Sales tax advocates claim their plans would dramatically boost prospects for economic growth, simplify the tax system to the point where states could collect the tax and the IRS could be abolished, reduce costs of compliance by an order of magnitude, and provide Americans with a tax system that is fair, visible and understandable. All worthy goals, but that’s a very tall order. Can it be filled?
A National Retail Sales Tax
Retail sales occur when businesses sell goods or services to households. Business-to-business transactions are not retail sales because the purchase is used as an input, not as household consumption. Household-to-household sales of goods or services are not included, either, since tax should have already been paid when the good was originally sold to a household from a business. For example, the sale of a newly constructed home to a family that will occupy it is a retail sale. But the sale of that same newly constructed home to a business that is planning on renting it to others is not a retail sale. Nor is a sale of an already existing home from one occupant to another.

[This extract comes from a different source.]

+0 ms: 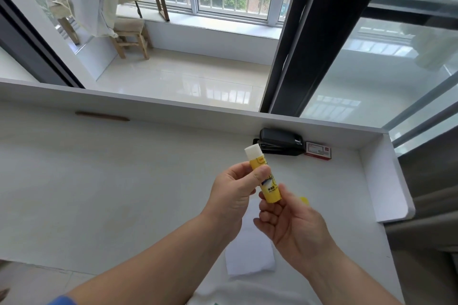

Measuring the sales tax rate would seem to be a simple problem. Suppose a good costs $100 and there is a $30 sales tax placed on the item. Most people would probably consider that to be a 30 percent sales tax, since the tax is 30 percent of the selling price. This is known as the tax-exclusive tax rate. An alternative would divide the $30 tax payment by the total cost to the consumer ($100+$30), making it a 23 percent rate. This is known as the tax-inclusive tax rate. Sales taxes are typically quoted as tax-exclusive rates. Income tax rates, however, are typically quoted as tax-inclusive rates. For example, a household that earns $130 and pays $30 in taxes would normally think of itself as facing about a 23 percent (30/130) income tax rate.
Although there is no one true method of reporting the rate, it is crucial to understand which approach is being used, since the tax-inclusive rate will always be lower than the tax-exclusive rate and the difference grows as the rates rise. At a rate of 1 percent the difference is negligible, but a 50 percent tax-exclusive rate corresponds to a 33 percent tax-inclusive rate.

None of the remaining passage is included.